As more states have deregulated energy markets and allowed community energy aggregation, customers are weighing the benefits of signing up for such plans.
The pluses are overwhelming: Community energy aggregation programs allow customers to pool their energy buying power, often for lower, more stable rates.
“Community Energy Aggregation has freed consumers to take charge of their own energy sources, find better deals and ensure that rates avoid major fluctuations,” says Javier Barrios, Managing Partner of the New York City-based energy consultant Good Energy. “Good Energy has managed hundreds of successful Community Energy Aggregation programs in states such as Massachusetts, Illinois and New Jersey. More and more communities are finding aggregation programs to be the solution to their energy needs.”
1. Increased bargaining power
By combining the buying power of residents and businesses, Community Energy Aggregation programs enable consumers to negotiate for lower prices, creating competition among energy suppliers. In addition to being beneficial to individual households, community energy aggregation can often provide lower rates for businesses and multifamily properties.
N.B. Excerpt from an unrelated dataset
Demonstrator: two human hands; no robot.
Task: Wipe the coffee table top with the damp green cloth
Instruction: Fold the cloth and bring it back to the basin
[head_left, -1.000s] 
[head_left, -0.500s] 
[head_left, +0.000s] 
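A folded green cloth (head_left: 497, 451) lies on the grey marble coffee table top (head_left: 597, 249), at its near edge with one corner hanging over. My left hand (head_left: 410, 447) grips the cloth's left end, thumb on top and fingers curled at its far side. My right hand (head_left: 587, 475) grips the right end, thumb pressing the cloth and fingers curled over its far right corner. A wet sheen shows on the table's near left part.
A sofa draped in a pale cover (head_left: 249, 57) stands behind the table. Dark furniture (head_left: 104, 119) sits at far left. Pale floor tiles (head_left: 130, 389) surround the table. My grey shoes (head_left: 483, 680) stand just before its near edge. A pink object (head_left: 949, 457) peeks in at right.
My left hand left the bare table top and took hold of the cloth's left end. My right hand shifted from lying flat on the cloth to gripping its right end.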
2. Knowledgeable consultants
To help communities make sense of energy deregulation, energy consultants, such as Good Energy, help negotiate the best rates based on local regulations and energy suppliers. Energy consultants can assist communities in navigating the legislative framework required to implement such programs, too.
3. Stable electricity pricing
Community energy aggregation programs allow greater transparency and help ensure that businesses and residents will have predictable, stable electricity prices. Some communities, especially in the northeast, have avoided wild energy pricing swings in the winter by being members of community energy aggregation programs.
4. Easy opt out
If community energy aggregation programs are no longer beneficial to residents or businesses, they can easily opt out. Such programs don’t bind consumers and allow for leaving the agreement.